Thursday, November 09, 2017

Conflict Resolution

Disclaimer: This is not my recommended five easy steps to resolve conflict! Not at all. It is a confession followed by what I’ve learned during the Liquid Church LoveComesToTown series…

I am bad at conflict resolution. I begin as a TURTLE. Before an argument gets heated up, I change the subject or I offer excuses (often very lame ones). I toss out the forgive-and-forget cards before their appropriate time, and so the conflict does not resolve, it only gets kicked down the road. If the conflict continues, I lapse into the MOCKING BIRD. I do not directly attack, but I make snide, sarcastic remarks. I complain to my friends. I‘m passive aggressive by attempting to manipulate others and trying to get my way through a workaround. I try to enlist other people with influence to assist me because after all I only want to “help” make the situation right. Finally, as the conflict escalates I become the SKUNK and stink up the place with my harsh words, demands, and idle threats. Yes, I am very bad at conflict resolution!

Jesus, in contrast, was excellent in conflict resolution, as Mark 3:1-6 (GNT) illustrates:

Then Jesus went back to the synagogue, where there was a man who had a paralyzed hand. Some people were there who wanted to accuse Jesus of doing wrong; so they watched him closely to see whether he would cure the man on the Sabbath. Jesus said to the man, “Come up here to the front.” Then he asked the people, “What does our Law allow us to do on the Sabbath? To help or to harm? To save someone's life or to destroy it?”

But they did not say a thing. Jesus was angry as he looked around at them, but at the same time he felt sorry for them, because they were so stubborn and wrong. Then he said to the man, “Stretch out your hand.” He stretched it out, and it became well again. So the Pharisees left the synagogue and met at once with some members of Herod's party, and they made plans to kill Jesus.

Jesus was not a TURTLE. He did not avoid this conflict. He initiated it. He knew there was an elephant in the room and refused to step around it. He was not merely concerned with healing the man with the paralyzed hand. He was concerned about the condition of the hearts of the Pharisees, those who wished to accuse Him. Jesus could have avoided the confrontation by healing the man the next day or in private. But He didn’t. He did not try to appease the Pharisees and others who were trying to accuse and destroy Him. He did not fear their reaction or retaliation, even though they were the ones with the political power. He brought them the truth and left the results and their reaction up to them.

Jesus was not a MOCKING BIRD. He did not sink to ridicule or sarcasm.

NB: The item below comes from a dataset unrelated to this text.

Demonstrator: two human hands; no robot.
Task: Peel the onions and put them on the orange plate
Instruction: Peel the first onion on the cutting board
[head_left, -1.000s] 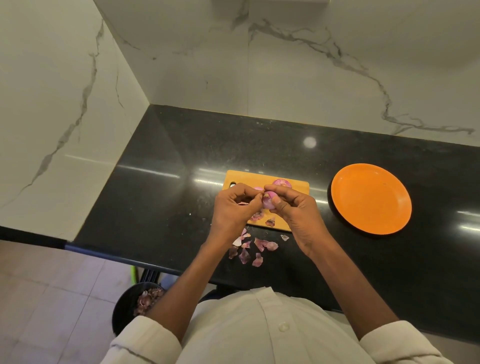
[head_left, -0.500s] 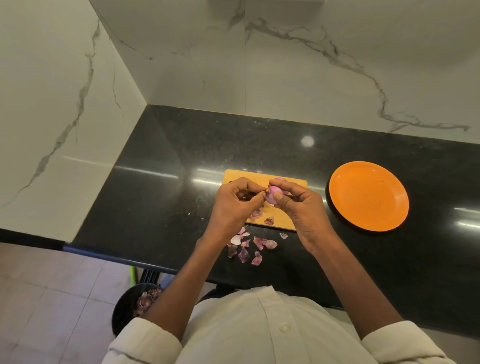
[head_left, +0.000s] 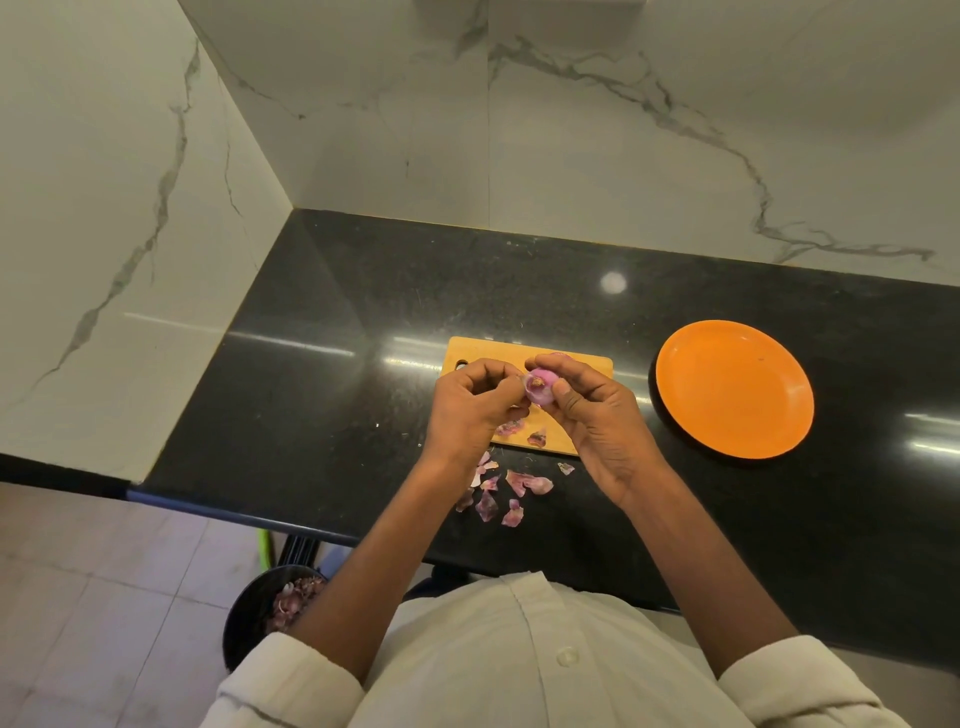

Jesus was not a SKUNK either. He did not rant or accuse them of wrong-doing. He did not command them to do anything. Although clearly angry, He demonstrated self-control. His remarks were simple and to the point. He asked a succinct question that demonstrated what was in their hearts. In the end, Jesus was the one who did good by healing the man’s hand. The Pharisees did evil by making plans to kill Jesus.

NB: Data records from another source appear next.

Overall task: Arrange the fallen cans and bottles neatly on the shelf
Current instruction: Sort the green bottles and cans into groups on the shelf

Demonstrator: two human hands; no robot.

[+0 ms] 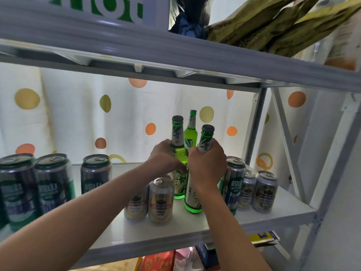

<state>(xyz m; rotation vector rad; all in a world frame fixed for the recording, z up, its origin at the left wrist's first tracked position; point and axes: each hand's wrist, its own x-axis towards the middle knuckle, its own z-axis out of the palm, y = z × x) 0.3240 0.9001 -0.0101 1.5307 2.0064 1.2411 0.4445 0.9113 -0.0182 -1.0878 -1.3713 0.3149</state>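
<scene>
Three green glass bottles stand upright on the white shelf [214, 223]. My left hand [165, 159] grips the left bottle [177, 133] at its shoulder. My right hand [208, 163] grips the nearer bottle [205, 139] around its neck. The third bottle [191, 126] stands behind them, untouched. Two short silver cans [161, 200] stand in front of the left bottle, partly hidden by my left forearm. A tall dark can [233, 182] and two short silver cans [264, 191] stand to the right. Three tall dark cans [52, 182] stand at the left.
The shelf above [175, 55] hangs low over the bottle tops, carrying crumpled brown paper [273, 22]. A dotted curtain [78, 114] backs the shelf. A grey upright post [254, 126] bounds the right side. Boxes and packets [261, 237] lie on the level below.
</scene>
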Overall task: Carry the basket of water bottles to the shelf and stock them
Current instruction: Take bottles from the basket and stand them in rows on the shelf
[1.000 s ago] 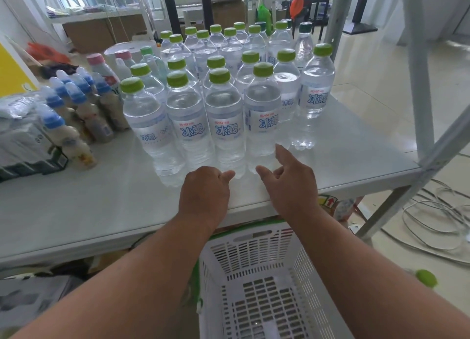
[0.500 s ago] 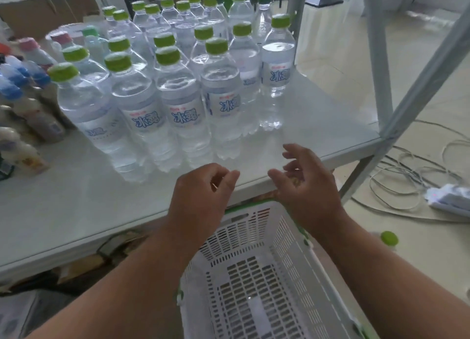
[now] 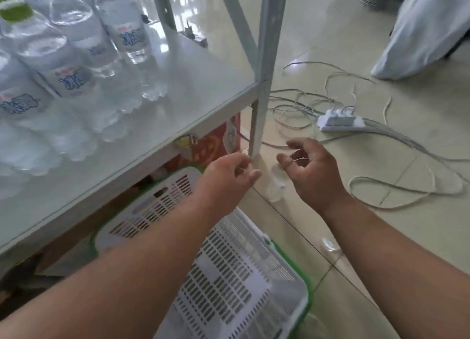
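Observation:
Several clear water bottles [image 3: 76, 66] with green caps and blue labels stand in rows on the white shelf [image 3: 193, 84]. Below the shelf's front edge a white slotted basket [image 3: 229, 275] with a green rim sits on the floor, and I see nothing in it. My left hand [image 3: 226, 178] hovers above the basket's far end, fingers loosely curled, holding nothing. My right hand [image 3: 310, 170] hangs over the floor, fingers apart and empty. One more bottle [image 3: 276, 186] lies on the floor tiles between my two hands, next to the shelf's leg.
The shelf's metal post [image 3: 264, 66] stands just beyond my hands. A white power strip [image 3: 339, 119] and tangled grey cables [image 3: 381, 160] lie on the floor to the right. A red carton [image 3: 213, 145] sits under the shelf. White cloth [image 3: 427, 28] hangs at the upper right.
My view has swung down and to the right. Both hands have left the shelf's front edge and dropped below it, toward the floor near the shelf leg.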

Jesus was angry here, but He did not sin. His motive was pure. He was grieved because of the hard hearts of the Pharisees because they were His people who represented God to the nation of Israel. They were more interested in following their rules than compassion. Jesus demonstrated His love for them because He used the opportunity to show them the truth even though it cost Him.

Jesus was more interested in truth than in the reactions of others. And yet, He was not about proving He was right as much as trying to get them to see the condition of their own hearts.

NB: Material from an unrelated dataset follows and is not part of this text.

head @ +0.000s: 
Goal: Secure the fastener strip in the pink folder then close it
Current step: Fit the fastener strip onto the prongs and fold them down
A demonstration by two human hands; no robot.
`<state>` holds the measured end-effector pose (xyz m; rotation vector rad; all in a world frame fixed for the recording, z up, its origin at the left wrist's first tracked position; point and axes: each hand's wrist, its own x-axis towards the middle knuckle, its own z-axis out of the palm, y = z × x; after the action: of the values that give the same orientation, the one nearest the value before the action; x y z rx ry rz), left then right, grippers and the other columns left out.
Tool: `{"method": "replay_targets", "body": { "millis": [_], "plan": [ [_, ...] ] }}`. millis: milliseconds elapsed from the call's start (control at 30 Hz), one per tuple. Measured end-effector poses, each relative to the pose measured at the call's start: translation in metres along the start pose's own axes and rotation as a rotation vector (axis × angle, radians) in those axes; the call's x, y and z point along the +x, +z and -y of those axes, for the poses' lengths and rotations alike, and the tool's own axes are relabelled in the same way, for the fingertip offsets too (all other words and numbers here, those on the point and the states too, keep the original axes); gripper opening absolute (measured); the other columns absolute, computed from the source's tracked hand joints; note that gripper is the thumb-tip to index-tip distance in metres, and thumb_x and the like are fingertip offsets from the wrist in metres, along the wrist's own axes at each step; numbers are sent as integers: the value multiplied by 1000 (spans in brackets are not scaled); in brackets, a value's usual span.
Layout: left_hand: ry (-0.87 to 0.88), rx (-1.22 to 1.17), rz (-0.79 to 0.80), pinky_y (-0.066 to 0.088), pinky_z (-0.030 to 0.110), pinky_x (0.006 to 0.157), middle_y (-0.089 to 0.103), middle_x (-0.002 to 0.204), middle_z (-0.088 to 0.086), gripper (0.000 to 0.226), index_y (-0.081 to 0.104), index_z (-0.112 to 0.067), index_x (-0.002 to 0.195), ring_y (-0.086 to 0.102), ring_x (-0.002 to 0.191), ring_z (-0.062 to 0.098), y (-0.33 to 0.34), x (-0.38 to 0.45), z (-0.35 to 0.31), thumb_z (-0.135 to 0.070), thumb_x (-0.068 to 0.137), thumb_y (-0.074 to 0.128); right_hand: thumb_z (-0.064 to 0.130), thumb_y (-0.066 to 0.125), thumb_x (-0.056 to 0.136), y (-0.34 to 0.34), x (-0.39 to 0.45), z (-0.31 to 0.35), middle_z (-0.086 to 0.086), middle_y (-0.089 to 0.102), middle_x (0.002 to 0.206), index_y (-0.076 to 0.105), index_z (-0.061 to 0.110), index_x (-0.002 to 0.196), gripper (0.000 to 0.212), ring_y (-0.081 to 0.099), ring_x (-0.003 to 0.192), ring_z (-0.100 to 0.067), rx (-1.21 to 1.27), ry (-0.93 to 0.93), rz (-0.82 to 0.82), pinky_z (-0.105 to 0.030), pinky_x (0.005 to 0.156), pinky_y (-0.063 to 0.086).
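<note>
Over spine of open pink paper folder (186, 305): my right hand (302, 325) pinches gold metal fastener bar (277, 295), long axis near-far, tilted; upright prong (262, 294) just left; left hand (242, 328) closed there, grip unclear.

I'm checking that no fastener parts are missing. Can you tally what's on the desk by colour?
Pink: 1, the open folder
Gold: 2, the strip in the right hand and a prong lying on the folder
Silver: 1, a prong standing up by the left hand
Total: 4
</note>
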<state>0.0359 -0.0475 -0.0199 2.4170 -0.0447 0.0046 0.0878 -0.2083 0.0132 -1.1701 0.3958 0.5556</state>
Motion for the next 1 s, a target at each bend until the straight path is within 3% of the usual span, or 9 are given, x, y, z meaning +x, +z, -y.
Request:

Paul tells the Ephesians (5:21) Submit to one another out of reverence for Christ. We think that means we need to be nice to everyone at all times, no matter how they are acting. I think we misread it. I think we need to be led by the Spirit to first to determine what is the loving thing to do or say dependent on the situation and people involved. Paul also told the Thessalonians (5:14) And we urge you, brothers and sisters, warn those who are idle and disruptive, encourage the disheartened, help the weak, be patient with everyone. Some people need to be warned, others encouraged and helped. Sometimes I need to humble myself and ask for forgiveness! How can I tell the difference? Certainly not by a list of rules.

In order to resolve conflict first I need to gently ask questions and patiently listen to others. Unlike Jesus, I cannot assume what is on anyone's mind unless they tell me.  I must examine my own motives. I need to rely on prayer and the power of the Holy Spirit to discern what God is leading me to do and the courage to do it. Although sometimes, as it did for Jesus, it does not turn out well, I need to follow the Spirit and trust the outcome to God.

Dear Jesus, please help me listen first and turn to You for the discernment and courage I need to resolve conflict in a way that honors You!